* Exercise goal
Wherever the string "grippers" shows up in the data below, copy the whole line.
# # # # # # #
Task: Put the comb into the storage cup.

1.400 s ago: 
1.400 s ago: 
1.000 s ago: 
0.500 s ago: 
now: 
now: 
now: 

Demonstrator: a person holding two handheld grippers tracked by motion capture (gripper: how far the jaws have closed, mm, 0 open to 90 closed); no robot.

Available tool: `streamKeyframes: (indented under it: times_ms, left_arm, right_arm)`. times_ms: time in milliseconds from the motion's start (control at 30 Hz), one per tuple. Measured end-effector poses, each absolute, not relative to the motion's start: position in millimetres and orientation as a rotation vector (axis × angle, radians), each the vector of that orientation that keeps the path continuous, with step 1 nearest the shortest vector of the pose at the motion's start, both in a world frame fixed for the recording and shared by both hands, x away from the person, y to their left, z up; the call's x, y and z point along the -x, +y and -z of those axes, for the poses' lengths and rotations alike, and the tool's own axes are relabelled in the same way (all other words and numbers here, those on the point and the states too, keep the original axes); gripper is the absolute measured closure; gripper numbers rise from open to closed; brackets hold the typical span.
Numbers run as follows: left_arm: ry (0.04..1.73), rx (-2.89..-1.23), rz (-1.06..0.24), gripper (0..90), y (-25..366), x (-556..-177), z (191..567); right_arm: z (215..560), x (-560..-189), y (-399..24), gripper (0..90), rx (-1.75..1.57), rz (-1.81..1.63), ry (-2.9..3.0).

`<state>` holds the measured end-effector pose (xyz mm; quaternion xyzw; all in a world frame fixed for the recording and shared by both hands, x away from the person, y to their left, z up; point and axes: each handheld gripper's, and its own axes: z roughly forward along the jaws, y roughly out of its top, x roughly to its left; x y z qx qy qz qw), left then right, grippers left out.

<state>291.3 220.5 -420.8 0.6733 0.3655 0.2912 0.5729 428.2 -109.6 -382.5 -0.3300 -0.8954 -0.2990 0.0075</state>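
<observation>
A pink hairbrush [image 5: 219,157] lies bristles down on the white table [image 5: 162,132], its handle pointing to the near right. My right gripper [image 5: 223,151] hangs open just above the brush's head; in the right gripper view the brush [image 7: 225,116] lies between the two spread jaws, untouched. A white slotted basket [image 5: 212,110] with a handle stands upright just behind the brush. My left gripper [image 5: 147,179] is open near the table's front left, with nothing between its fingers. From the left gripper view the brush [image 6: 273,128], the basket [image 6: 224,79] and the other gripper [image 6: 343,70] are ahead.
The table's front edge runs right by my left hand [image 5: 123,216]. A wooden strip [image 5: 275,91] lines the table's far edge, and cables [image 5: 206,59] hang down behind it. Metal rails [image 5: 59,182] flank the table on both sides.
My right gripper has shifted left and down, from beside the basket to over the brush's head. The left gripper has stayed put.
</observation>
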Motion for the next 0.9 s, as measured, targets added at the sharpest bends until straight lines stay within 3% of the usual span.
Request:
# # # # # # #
* Solution to the problem
Demonstrator: a person holding two handheld grippers tracked by motion capture (gripper: how far the jaws have closed, mm, 0 open to 90 closed); no robot.
`<state>` holds the measured end-effector pose (xyz mm; quaternion xyzw; all in a world frame fixed for the recording and shared by both hands, x away from the person, y to their left, z up; point and axes: each handheld gripper's, and its own axes: z roughly forward along the jaws, y roughly out of its top, x roughly to its left; x y z qx qy qz qw), left then right, grippers left out.

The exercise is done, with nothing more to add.